As he told a gathering of his diocese nearly two years ago: “I am under the care of a specialist and I am on medication. Perhaps you had not noticed. Live long and prosper, dude.”

But he said the damage is soberingly real. It even has a shape and a texture. There are times when depression manifests itself as a heavy, hollow, leaden ball in his head or chest, he said.

There is forgetfulness, weeping, fatigue. At times he lingers in bed. He fights a general disinterest.

“Another difficulty for my clergy has been that I am allergic to having to make a painful decision,” he said. “I just have enough pain for right now. … So I don’t make hard decisions. I put them off. And the bishop can’t do that.”

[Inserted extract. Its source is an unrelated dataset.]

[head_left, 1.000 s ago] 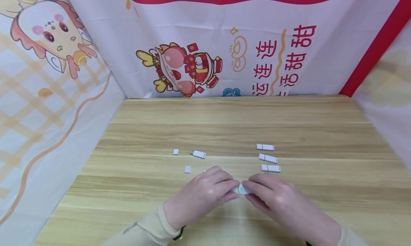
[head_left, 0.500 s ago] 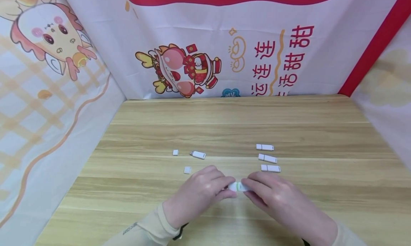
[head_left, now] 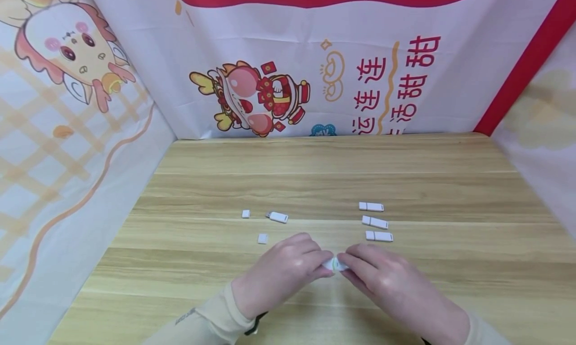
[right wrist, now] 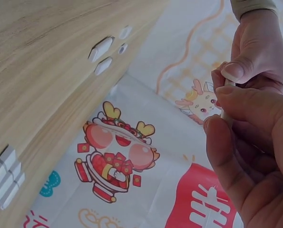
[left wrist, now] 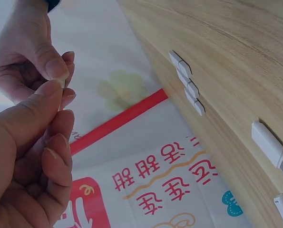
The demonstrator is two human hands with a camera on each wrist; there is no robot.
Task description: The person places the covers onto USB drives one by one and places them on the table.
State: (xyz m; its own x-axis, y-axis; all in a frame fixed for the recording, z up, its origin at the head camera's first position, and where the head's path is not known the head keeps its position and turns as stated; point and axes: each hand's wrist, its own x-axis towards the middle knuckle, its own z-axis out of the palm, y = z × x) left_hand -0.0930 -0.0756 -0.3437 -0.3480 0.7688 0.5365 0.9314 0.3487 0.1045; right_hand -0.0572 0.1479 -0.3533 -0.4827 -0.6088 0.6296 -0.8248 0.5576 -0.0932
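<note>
A small white object with a pale green band spans the two hands above the table. Its left end is pinched by the thumb and fingers of the left hand, its right end by those of the right hand. The fingertips nearly meet, covering most of it. In the left wrist view the left hand faces the right hand across it; in the right wrist view only a thin edge shows by the right hand.
Left of centre lie an uncapped white USB stick and two small white caps, one upper, one lower. Another stick shows in the right wrist view. On the right, three capped sticks form a column. Printed cloth stands behind.
Since half a second ago the left fingertips have moved slightly right, towards the right hand, covering more of the white object, which now tilts a little. Both hands still hold it; the table items have not moved.
</note>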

Jenkins’ encounter with the near-miss of Hurricane Gustav last September pushed him too far. He said he has been directed to double up on his medication and add a drug to control panic. He has been referred to a specialist in Houston.

The decision to retire followed a few weeks later.

At several levels, Katrina was “a near-death experience,” Jenkins said.

“Certainly it was the death of a lot of things that I took for granted. A lot of us are in that situation. I pray that I’m changed. I don’t intend to back away from the issues that seem important to me now, from the people who seem important to me.”